_Task goal:_ In the records that follow, locate every line with "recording" and extract it.

(Data records)
Content starts
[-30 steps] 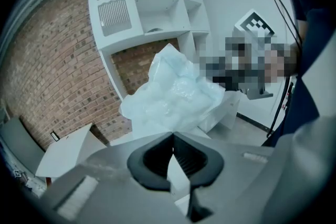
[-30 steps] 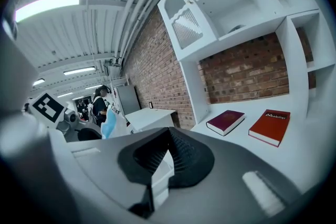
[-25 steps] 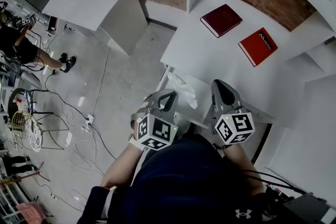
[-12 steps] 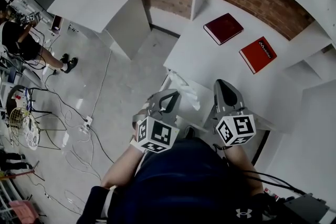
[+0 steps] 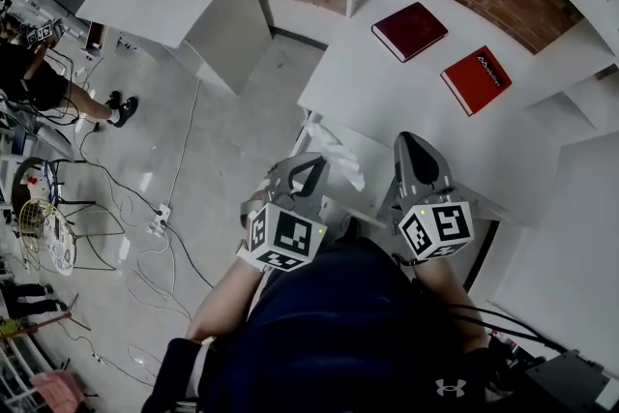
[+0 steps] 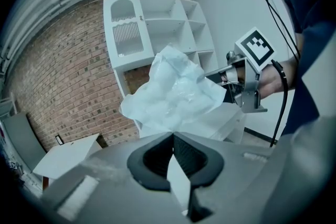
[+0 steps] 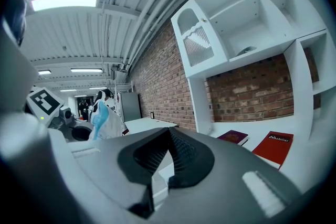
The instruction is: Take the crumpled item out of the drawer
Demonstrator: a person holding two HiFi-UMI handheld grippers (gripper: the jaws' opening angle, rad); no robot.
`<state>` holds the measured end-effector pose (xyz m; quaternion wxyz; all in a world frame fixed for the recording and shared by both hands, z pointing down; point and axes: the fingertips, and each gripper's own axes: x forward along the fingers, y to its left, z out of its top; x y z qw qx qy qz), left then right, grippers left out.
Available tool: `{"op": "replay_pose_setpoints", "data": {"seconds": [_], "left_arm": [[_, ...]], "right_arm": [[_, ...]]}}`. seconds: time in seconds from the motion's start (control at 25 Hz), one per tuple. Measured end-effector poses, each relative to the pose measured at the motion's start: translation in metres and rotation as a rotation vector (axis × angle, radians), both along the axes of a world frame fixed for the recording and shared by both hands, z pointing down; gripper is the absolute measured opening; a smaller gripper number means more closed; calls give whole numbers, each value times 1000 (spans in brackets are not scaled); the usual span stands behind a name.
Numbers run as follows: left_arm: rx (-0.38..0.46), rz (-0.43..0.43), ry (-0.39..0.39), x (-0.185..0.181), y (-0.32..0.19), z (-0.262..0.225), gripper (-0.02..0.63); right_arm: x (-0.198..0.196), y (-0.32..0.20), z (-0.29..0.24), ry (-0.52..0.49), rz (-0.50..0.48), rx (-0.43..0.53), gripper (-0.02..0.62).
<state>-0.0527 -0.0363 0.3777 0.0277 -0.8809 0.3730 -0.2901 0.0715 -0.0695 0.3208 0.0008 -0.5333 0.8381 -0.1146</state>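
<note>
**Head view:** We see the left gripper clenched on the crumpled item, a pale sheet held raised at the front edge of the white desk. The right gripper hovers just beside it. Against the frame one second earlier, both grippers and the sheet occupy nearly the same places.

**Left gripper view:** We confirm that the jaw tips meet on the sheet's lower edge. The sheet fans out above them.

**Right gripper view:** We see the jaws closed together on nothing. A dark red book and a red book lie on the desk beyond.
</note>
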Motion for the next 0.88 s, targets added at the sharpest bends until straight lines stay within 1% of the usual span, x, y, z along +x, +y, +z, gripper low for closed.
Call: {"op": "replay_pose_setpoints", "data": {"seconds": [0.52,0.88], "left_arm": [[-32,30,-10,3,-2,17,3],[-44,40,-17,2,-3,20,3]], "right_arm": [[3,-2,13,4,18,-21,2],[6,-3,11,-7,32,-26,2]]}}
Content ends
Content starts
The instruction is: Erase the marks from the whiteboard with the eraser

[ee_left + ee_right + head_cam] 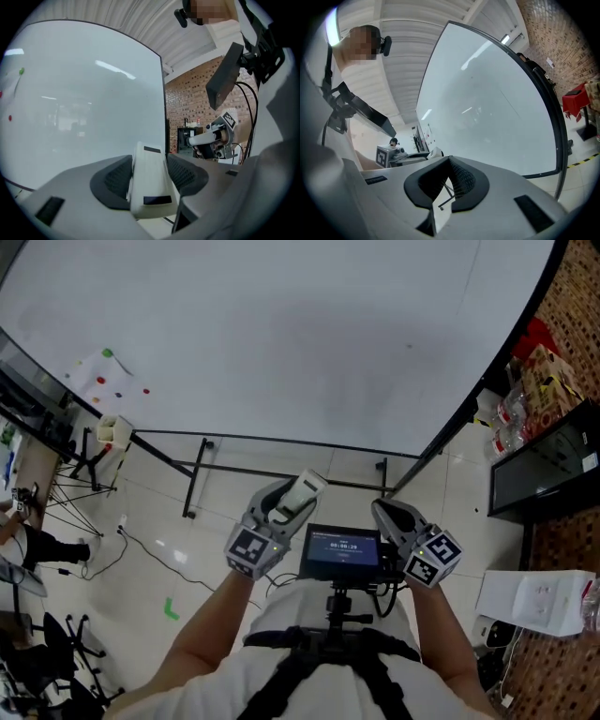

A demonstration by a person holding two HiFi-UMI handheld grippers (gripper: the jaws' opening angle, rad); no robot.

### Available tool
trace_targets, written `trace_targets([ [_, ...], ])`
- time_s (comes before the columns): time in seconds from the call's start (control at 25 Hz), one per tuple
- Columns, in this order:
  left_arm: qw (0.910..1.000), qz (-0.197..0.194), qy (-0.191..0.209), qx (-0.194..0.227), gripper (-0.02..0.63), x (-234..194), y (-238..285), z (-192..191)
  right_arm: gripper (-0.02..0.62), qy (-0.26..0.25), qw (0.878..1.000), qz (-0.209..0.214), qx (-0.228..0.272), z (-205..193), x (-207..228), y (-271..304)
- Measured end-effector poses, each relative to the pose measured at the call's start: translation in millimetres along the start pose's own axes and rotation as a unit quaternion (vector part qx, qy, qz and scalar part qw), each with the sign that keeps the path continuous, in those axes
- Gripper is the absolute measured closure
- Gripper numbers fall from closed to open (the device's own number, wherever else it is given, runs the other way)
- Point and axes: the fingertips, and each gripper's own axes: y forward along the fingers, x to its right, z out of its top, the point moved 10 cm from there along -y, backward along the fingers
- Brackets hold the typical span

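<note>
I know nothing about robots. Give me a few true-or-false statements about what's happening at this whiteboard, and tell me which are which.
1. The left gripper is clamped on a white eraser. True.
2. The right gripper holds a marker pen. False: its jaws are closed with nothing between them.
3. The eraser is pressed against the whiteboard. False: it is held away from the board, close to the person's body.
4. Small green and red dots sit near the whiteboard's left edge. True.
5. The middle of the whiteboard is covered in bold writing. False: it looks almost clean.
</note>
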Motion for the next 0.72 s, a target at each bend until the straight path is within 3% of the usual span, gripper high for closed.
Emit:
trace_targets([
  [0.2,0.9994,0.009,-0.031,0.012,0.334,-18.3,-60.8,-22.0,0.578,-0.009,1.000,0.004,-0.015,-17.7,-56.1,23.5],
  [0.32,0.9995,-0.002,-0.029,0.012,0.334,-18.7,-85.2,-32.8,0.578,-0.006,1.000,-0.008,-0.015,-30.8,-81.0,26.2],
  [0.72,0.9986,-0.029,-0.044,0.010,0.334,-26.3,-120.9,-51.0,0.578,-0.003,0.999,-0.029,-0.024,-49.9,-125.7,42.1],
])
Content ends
_Reply to the exercise:_
`<state>` holds the measured end-effector pose (xyz m; quaternion wxyz; all in a world frame fixed for the recording and shared by both hands, z pointing down; point and axes: the fingertips, and each gripper's own axes: x forward along the fingers, y to its left, z out of its top; x y z qw qx qy qz), left then right, grippers left out.
Available tool: `{"op": "replay_pose_setpoints", "data": {"seconds": [_], "left_arm": [[_, ...]], "right_arm": [[_, ...]]}}`. seconds: time in seconds from the motion's start (control at 25 Hz), one per tuple. Measured end-effector poses, each relative to the pose measured at the motion's start: translation in metres and rotation as a rotation vector (axis × angle, radians), both along the axes of a world frame fixed for the recording and shared by both hands, z pointing down; gripper is the absolute measured opening; a smaller gripper number means more closed; calls give whole numbers, each value times 1000 (spans in brackets are not scaled); the usual span stands behind a name.

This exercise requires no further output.